What is needed:
Write out, exactly and in full, the records given below, but not their pictures.

Given entries:
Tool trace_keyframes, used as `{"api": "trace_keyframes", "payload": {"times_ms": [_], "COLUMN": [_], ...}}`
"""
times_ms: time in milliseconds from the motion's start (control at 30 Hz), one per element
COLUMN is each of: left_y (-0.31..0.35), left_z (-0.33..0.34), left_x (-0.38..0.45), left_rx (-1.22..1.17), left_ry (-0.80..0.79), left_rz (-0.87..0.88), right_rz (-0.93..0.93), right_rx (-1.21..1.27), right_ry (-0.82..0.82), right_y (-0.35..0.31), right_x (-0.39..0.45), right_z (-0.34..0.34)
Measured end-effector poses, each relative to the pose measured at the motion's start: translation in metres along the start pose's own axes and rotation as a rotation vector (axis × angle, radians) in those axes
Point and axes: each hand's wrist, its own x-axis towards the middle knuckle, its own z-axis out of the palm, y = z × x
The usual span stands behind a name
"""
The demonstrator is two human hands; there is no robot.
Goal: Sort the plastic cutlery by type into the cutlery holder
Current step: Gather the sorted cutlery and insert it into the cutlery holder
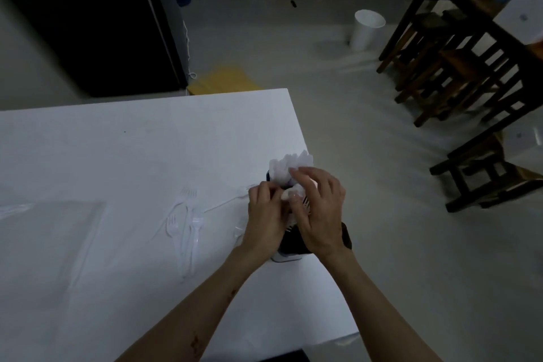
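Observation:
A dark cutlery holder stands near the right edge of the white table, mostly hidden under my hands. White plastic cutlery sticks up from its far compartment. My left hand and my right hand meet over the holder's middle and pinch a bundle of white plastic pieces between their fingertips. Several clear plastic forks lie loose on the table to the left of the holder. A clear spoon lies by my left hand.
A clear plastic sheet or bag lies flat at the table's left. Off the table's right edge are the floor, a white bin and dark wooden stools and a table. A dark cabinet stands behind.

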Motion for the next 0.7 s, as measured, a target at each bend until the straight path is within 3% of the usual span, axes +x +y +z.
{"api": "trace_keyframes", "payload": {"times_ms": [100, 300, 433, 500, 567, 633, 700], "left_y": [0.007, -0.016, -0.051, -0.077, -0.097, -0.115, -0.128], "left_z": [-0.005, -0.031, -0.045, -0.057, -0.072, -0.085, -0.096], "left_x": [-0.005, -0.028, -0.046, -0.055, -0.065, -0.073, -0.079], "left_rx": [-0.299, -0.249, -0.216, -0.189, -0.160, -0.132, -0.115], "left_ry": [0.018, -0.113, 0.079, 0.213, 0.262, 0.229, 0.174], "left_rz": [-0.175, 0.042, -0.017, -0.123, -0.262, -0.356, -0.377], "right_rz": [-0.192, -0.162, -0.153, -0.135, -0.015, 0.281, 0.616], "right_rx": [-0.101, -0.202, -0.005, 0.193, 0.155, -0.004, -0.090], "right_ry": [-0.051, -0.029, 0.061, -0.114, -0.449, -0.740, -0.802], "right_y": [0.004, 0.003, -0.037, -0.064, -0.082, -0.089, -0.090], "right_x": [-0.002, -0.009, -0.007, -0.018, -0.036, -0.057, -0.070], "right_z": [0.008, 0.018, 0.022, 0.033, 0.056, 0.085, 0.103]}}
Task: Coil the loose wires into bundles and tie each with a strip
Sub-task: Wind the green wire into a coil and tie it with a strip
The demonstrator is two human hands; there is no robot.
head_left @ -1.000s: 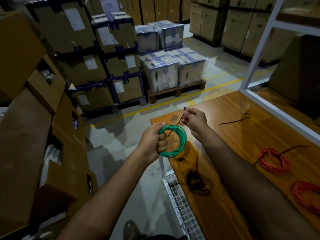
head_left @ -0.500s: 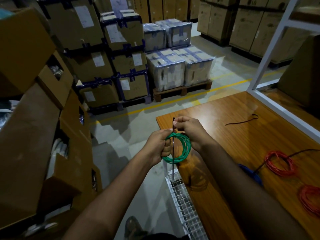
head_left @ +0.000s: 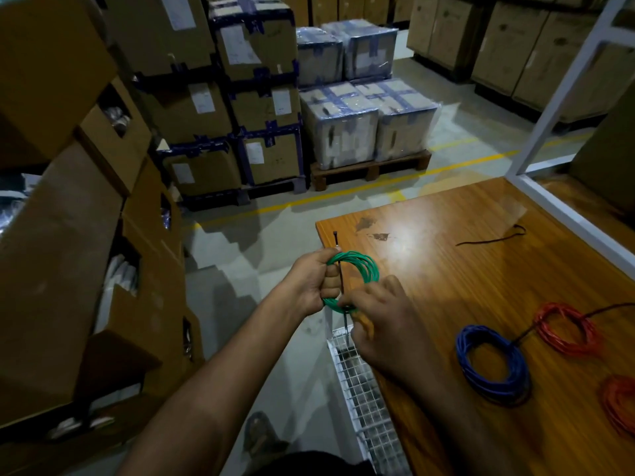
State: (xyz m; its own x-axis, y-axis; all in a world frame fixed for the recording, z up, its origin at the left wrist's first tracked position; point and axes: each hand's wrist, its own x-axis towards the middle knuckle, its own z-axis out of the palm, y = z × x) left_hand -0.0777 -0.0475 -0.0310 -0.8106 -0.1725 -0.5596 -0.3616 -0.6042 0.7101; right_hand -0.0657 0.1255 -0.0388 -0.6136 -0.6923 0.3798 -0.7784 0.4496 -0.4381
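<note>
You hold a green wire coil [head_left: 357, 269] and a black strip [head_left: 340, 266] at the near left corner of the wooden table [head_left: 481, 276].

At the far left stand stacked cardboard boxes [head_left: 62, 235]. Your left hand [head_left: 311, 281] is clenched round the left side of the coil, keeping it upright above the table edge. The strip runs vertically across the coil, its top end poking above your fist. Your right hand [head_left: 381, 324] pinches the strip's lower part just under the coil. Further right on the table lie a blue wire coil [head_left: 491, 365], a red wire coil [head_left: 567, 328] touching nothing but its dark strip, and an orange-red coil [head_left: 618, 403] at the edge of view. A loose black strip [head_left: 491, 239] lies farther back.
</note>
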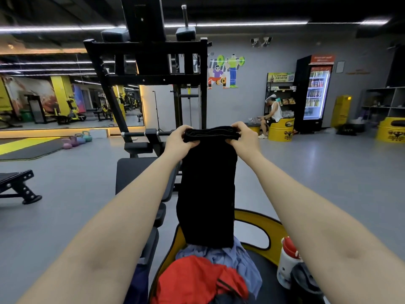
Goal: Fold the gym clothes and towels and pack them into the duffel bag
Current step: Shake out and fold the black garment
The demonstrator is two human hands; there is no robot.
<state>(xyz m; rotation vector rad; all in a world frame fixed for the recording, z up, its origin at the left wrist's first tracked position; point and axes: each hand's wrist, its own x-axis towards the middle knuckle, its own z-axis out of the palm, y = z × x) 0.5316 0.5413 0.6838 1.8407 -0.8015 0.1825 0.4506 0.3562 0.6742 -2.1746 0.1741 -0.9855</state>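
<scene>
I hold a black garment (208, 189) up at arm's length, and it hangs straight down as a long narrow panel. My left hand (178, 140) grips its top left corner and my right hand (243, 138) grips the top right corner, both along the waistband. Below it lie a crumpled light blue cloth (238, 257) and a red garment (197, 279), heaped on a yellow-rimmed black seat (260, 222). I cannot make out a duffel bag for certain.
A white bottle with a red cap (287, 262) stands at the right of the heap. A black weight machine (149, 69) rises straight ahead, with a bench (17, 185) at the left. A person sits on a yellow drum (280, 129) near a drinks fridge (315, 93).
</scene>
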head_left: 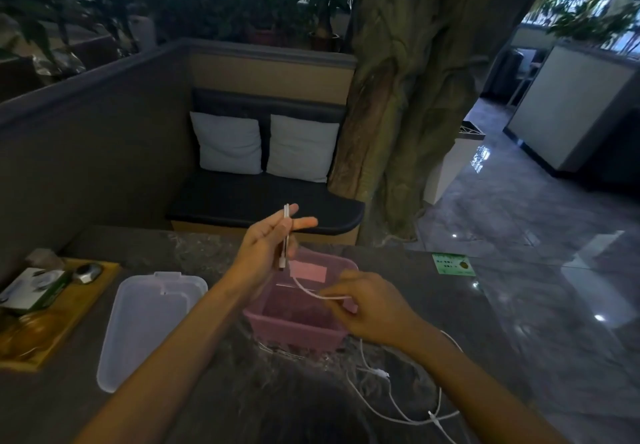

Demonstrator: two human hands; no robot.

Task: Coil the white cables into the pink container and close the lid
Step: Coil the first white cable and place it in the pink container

Reply:
Tool trace_keyframes, used as `{"api": "trace_keyframes", "payload": {"times_ms": [_], "COLUMN": [_], ...}}`
"""
times_ms: time in milliseconds from the motion's start (control at 30 Hz), one per element
COLUMN is each of: left_y (-0.31..0.35), left_z (-0.33..0.34), left_x (-0.38..0.45), left_rx (-1.22..1.17), left_ry (-0.80..0.79), left_rz (-0.87..0.88), right_rz (-0.93..0.93), right_rx (-1.21..1.27), right_ry (-0.82..0.82), right_y (-0.35..0.31), right_x (-0.39..0.45), right_z (-0.34..0.34)
Measured end-effector poses, each relative to the pose measured at the motion's start: translation in metres along the start pose's own axes and rotation as a rotation vector (axis × angle, radians) in those axes
Point and axes: each hand's wrist, its own x-axis towards the middle knuckle, its own z-axis out of the palm, y = z × x
The usual span stands behind a name
"""
The demonstrator is two human hands; there is no robot.
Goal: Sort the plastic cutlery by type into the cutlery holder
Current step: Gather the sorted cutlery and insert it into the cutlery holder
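Observation:
A dark cutlery holder stands near the right edge of the white table, mostly hidden under my hands. White plastic cutlery sticks up from its far compartment. My left hand and my right hand meet over the holder's middle and pinch a bundle of white plastic pieces between their fingertips. Several clear plastic forks lie loose on the table to the left of the holder. A clear spoon lies by my left hand.
A clear plastic sheet or bag lies flat at the table's left. Off the table's right edge are the floor, a white bin and dark wooden stools and a table. A dark cabinet stands behind.
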
Motion for the next 0.7 s, as measured, a target at each bend until the straight path is within 3% of the usual span, axes +x +y +z.
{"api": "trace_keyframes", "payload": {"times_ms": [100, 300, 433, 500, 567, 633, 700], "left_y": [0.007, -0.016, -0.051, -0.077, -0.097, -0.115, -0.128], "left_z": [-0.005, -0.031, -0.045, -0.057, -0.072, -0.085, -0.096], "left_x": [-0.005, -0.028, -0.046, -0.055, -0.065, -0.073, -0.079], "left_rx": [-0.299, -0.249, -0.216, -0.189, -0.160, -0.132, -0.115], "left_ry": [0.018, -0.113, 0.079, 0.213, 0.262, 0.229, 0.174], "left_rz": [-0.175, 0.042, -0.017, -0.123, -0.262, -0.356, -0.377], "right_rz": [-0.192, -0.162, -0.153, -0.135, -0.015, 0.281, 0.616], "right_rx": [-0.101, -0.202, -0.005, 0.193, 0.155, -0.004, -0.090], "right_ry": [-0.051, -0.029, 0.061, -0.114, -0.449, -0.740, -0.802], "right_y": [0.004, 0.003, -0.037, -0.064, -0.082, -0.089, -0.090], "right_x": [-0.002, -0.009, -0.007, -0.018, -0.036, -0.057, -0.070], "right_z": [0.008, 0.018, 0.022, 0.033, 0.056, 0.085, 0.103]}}
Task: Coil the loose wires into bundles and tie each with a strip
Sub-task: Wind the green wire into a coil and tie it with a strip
The demonstrator is two human hands; there is no robot.
head_left @ -1.000s: 
head_left @ -0.500s: 
head_left @ +0.000s: 
State: (xyz m; its own x-axis, y-axis; all in a world frame fixed for the recording, z up, its origin at the left wrist's first tracked position; point and axes: each hand's wrist, its own x-axis towards the middle knuckle, its own z-axis out of the palm, y = z × x) left_hand -0.0777 -0.0475 -0.0310 -0.8106 -0.1725 -0.5596 -0.3616 -0.6042 0.7101; right_hand -0.0657 0.1255 -0.0388 -0.6136 -0.6923 0.3798 -0.7784 0.4496 -0.4381
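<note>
You hold a green wire coil [head_left: 357, 269] and a black strip [head_left: 340, 266] at the near left corner of the wooden table [head_left: 481, 276].

At the far left stand stacked cardboard boxes [head_left: 62, 235]. Your left hand [head_left: 311, 281] is clenched round the left side of the coil, keeping it upright above the table edge. The strip runs vertically across the coil, its top end poking above your fist. Your right hand [head_left: 381, 324] pinches the strip's lower part just under the coil. Further right on the table lie a blue wire coil [head_left: 491, 365], a red wire coil [head_left: 567, 328] touching nothing but its dark strip, and an orange-red coil [head_left: 618, 403] at the edge of view. A loose black strip [head_left: 491, 239] lies farther back.
</note>
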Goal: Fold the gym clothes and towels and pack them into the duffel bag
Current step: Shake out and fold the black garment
The demonstrator is two human hands; there is no robot.
<state>(xyz m; rotation vector rad; all in a world frame fixed for the recording, z up, its origin at the left wrist's first tracked position; point and axes: each hand's wrist, its own x-axis towards the middle knuckle, its own z-axis out of the palm, y = z × x) 0.5316 0.5413 0.6838 1.8407 -0.8015 0.1825 0.4506 0.3562 0.6742 -2.1746 0.1741 -0.9855</state>
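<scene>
I hold a black garment (208, 189) up at arm's length, and it hangs straight down as a long narrow panel. My left hand (178, 140) grips its top left corner and my right hand (243, 138) grips the top right corner, both along the waistband. Below it lie a crumpled light blue cloth (238, 257) and a red garment (197, 279), heaped on a yellow-rimmed black seat (260, 222). I cannot make out a duffel bag for certain.
A white bottle with a red cap (287, 262) stands at the right of the heap. A black weight machine (149, 69) rises straight ahead, with a bench (17, 185) at the left. A person sits on a yellow drum (280, 129) near a drinks fridge (315, 93).
</scene>
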head_left: 

Demonstrator: two human hands; no robot.

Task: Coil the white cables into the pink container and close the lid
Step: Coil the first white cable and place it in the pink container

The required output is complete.